The case for carbon taxes is undeniable because it makes the polluter pay. Agreeing a pathway of increases up to €80 per tonne out to 2030 gives consumers, households and businesses time to adjust and change their behaviour/lifestyle, whether it's moving away from using oil-fired burners to heat homes or driving diesel cars.

What is a 'fee and dividend' and a 'hybrid' approach?
An all-party Climate Action Committee is about to issue its final report on how Ireland should respond to climate change. The Government has signalled it will adopt its recommendations.

Fine Gael and the Green Party supports raising the tax and returning all the revenue to households as an equal cash payment. It is known as a "fee and dividend" model, which penalises fossil fuel usage and, at the same time, protects people, particularly those on low incomes, from the resulting price rises by returning revenue in an upfront cash payment.

If you spend less than the average person on polluting things, you end up with a cash bonus. If you spend more on polluting things, you end up out of pocket.

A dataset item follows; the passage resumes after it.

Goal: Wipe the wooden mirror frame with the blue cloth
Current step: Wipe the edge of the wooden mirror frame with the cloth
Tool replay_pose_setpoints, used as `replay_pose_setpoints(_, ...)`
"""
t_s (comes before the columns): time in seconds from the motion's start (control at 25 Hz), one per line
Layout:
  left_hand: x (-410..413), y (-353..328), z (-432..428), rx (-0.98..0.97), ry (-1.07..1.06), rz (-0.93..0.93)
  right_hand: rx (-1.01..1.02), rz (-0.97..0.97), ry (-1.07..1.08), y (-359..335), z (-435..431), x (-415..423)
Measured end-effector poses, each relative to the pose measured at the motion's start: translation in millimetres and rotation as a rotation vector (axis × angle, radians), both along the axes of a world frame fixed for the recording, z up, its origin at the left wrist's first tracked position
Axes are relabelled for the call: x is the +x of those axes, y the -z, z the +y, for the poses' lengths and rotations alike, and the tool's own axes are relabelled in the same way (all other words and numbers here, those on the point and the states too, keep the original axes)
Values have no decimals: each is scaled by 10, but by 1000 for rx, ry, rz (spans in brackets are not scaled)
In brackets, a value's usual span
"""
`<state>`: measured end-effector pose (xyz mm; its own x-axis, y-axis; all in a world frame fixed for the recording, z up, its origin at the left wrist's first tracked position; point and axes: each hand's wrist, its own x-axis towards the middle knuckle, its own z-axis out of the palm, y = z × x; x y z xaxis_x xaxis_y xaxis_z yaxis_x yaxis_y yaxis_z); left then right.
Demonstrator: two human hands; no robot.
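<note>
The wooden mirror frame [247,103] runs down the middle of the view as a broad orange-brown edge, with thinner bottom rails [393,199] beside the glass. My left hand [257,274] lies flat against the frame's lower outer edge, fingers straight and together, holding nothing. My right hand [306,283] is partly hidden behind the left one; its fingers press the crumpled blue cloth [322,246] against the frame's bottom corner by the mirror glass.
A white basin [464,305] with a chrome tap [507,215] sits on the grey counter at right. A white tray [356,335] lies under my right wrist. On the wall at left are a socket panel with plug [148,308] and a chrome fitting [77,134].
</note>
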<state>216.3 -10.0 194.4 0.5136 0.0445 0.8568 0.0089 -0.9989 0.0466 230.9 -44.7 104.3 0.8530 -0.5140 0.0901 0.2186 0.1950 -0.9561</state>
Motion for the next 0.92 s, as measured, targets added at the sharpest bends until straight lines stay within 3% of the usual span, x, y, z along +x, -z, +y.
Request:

Critics, notably Fianna Fáil, say it is too gimmicky and would be hard to administer though it's in place in other countries.

Labour and Fianna Fáil favour increasing the tax but using the revenue in specific low-carbon measures, such as retrofitting domestic buildings – the hybrid approach. This, however, favours one section of society; those who already own property and tend to be better off.

Solidarity-People Before Profit say carbon tax should be targeted at the profits of the fossil fuel industry, while Sinn Féin says it should not be increased until alternatives are in place like green public transport. The committee is due to finalise its position in coming days.

Does a carbon tax solve our climate change problem?
A carbon tax complements Government actions and gives a signal to every Irish business and householder of what they also have to do, setting us on the long-term path to sustainable home heating, electricity and transport. But this is not going to be enough, given what's facing the world and Ireland is way out of step with most of Europe on tackling emissions.

Some climate NGOs say it’s not enough that the tax itself is done in a progressive way that protects the vulnerable; the Government has to make less polluting choices as affordable and accessible as possible for people, and it has to be seen to be doing that before the tax starts to rise.

What do the independent experts say?
The ESRI says the fee-and-dividend method would mean that by 2030 our emissions would be 17 per cent lower than in a business-as-usual scenario.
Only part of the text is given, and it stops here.